Supplied data =
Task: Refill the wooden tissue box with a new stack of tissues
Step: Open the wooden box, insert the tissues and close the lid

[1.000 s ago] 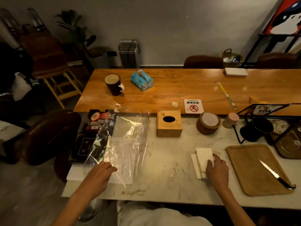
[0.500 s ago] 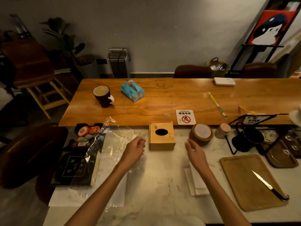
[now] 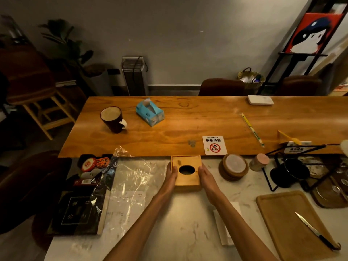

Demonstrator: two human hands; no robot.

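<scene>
The wooden tissue box (image 3: 185,162), square with an oval hole in its top, stands on the marble counter (image 3: 184,227) by the wooden table's edge. My left hand (image 3: 170,176) presses its left side and my right hand (image 3: 205,175) presses its right side, gripping it between them. A white stack of tissues (image 3: 224,227) lies on the counter under my right forearm, partly hidden. An empty clear plastic wrapper (image 3: 131,178) lies to the left of the box.
A wooden tray (image 3: 286,223) with a knife (image 3: 316,231) sits at the right. Stacked coasters (image 3: 233,167), a small pink-lidded jar (image 3: 259,162) and a black wire rack (image 3: 290,170) stand right of the box. A dark book (image 3: 79,210) lies left. A mug (image 3: 113,118) and blue tissue pack (image 3: 149,112) are on the wooden table.
My left hand left the plastic wrapper and my right hand left the tissue stack; both moved forward and closed on the sides of the wooden box. The camera tilted up.
</scene>
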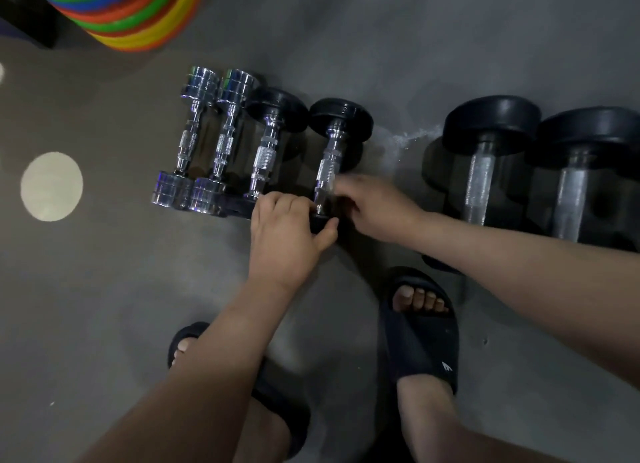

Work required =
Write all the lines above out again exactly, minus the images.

Written response =
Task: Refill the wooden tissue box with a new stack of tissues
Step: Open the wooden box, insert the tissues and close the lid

[1.000 s ago] 
[0.500 s ago] 
[now] 

Demonstrator: two human hands; no robot.

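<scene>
The wooden tissue box (image 3: 185,162), square with an oval hole in its top, stands on the marble counter (image 3: 184,227) by the wooden table's edge. My left hand (image 3: 170,176) presses its left side and my right hand (image 3: 205,175) presses its right side, gripping it between them. A white stack of tissues (image 3: 224,227) lies on the counter under my right forearm, partly hidden. An empty clear plastic wrapper (image 3: 131,178) lies to the left of the box.
A wooden tray (image 3: 286,223) with a knife (image 3: 316,231) sits at the right. Stacked coasters (image 3: 233,167), a small pink-lidded jar (image 3: 259,162) and a black wire rack (image 3: 290,170) stand right of the box. A dark book (image 3: 79,210) lies left. A mug (image 3: 113,118) and blue tissue pack (image 3: 149,112) are on the wooden table.
My left hand left the plastic wrapper and my right hand left the tissue stack; both moved forward and closed on the sides of the wooden box. The camera tilted up.
</scene>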

What was asked for in the exercise is now done.